Maintenance is healthier on Chrome than on Edge or Firefox, but freshness is still limited
A growing store remains healthy only if its listings are kept up to date. In this aspect, Chrome currently leads. As of March 31, 2026, 30.80% of active Chrome extensions were updated within the last 90 days, compared to 18.23% on Edge and 17.92% on Firefox.
Looking at a longer timeframe, 62.58% of Chrome listings were updated within the last 365 days, while Edge and Firefox had 38.65% and 48.20%, respectively. The average update interval reflects this trend: 103 days for Chrome, 127 for Edge, and 111 for Firefox.
| Store | Updated in last 90 days | Updated in last 365 days | Average update interval |
|---|---|---|---|
| Chrome | 30.80% | 62.58% | 103 days |
| Firefox | 17.92% | 48.20% | 111 days |
| Edge | 18.23% | 38.65% | 127 days |
This indicates that Chrome's larger ecosystem is not only bigger but also more actively maintained. Firefox's rapid growth has not yet resulted in a similar freshness profile, while Edge appears smaller and slower. This situation affects trust for users and competition for developers. A store filled with older, poorly maintained listings may allow better-supported products to shine.

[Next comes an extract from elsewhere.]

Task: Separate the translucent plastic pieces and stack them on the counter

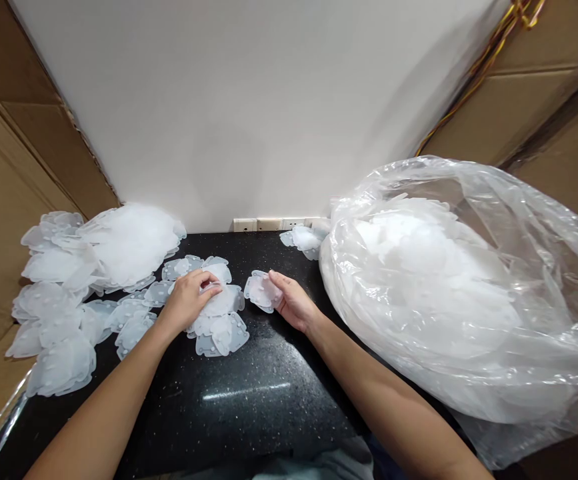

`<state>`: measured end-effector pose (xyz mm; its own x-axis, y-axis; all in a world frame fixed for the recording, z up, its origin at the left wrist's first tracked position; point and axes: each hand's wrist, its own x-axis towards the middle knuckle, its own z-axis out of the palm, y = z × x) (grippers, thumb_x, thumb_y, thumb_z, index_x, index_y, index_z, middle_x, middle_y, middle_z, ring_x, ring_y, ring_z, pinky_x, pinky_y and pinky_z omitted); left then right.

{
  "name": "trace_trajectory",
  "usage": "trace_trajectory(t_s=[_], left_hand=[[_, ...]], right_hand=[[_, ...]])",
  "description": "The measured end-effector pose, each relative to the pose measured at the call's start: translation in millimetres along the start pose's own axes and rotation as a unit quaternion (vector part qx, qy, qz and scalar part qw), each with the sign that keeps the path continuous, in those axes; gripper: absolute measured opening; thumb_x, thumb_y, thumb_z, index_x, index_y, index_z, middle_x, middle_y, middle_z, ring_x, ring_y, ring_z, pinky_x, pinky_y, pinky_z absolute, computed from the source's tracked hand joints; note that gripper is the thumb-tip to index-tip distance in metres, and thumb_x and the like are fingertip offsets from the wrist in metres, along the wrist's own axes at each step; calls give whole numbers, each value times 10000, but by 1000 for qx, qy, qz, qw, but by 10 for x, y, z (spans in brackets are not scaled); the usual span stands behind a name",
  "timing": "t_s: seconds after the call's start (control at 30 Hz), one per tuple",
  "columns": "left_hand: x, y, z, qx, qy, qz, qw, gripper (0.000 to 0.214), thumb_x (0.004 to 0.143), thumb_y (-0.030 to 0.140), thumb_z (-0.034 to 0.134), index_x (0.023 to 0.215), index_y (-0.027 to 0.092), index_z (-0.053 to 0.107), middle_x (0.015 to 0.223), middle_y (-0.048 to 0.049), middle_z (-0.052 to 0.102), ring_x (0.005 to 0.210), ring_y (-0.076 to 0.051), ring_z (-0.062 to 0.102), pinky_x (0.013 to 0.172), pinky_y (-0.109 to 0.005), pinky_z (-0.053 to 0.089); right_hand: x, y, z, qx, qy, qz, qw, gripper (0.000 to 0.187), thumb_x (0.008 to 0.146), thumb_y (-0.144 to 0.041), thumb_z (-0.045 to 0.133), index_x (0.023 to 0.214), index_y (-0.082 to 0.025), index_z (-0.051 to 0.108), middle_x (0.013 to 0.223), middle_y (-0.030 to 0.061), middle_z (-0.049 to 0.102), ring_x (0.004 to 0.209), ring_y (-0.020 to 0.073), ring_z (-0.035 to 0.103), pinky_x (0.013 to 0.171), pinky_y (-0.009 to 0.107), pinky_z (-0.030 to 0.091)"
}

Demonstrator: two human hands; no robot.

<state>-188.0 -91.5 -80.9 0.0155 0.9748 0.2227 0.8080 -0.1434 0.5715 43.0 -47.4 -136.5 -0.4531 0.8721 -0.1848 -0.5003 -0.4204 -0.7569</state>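
My right hand (293, 301) holds a few thin, translucent white plastic sheets (263, 291) between thumb and fingers, just above the dark counter. They look flat, with rounded corners and small round bumps. To the left, my left hand (192, 298) is curled over a small spread pile of the same plastic sheets (221, 332), thumb and fingers bent toward each other at its upper part. Whether a sheet is pinched there is hard to make out. More loose sheets (136, 317) lie left of my left forearm.
Tall heaps of sheets (131, 243) cover the counter's left side. A large clear plastic bag (469, 373) full of them bulges at the right. A few sheets (305, 239) lie by the wall sockets (269, 225). Cardboard (13, 167) flanks the black speckled counter (249, 413).
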Motion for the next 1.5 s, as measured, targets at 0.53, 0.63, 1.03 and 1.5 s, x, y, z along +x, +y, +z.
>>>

Security context is also essential. A peer-reviewed ACM study identified 1,349 extensions vulnerable to inter-extension attacks that could lead to XSS issues, along with a cluster of 4,410 "New Tab" extensions involved in stealing traffic. Reuters reported a 2020 spyware campaign that impacted 32 million Chrome extension downloads before Google removed over 70 harmful add-ons. Although these figures are not from Q1 2026, they help clarify why store cleanup and policy enforcement are vital to the market's structure.
What Q1 2026 says about the extension industry
The extension industry in Q1 2026 is larger, cleaner, and more uneven than typical browser statistics imply. Chrome remains the center of gravity in terms of both browser share and store size. Firefox is the standout growth story. Edge plays a role, but it continues to be a much smaller ecosystem.
The pattern is structural. Store growth has not eliminated the long tail. Most extensions still have minimal adoption, many do not receive ratings, and only a small percentage are regularly maintained. So yes, the market is active, but it is not straightforward.
For tech journalists, the best way to sum it up is that the extension market is expanding, but success is becoming more concentrated. For product managers, the takeaway is to select stores based on category fit and maintenance advantage, not just audience size. For developers, the data suggests that both statements can be true: browser extensions still represent a significant platform opportunity, but most listings will likely not achieve success.
A final note on enterprise relevance: research shows that extensions are crucial in workplace browsing. Help Net Security reported, citing LayerX's 2025 enterprise report, that 99% of enterprise users had at least one extension installed, with 53% having more than 10. This context highlights why distribution, management, and store trust are significant issues in 2026.
I've been parsing public data from all three major extension stores daily and built exstats.com to track extension growth, rankings, and competitor trends. This post is based on that dataset.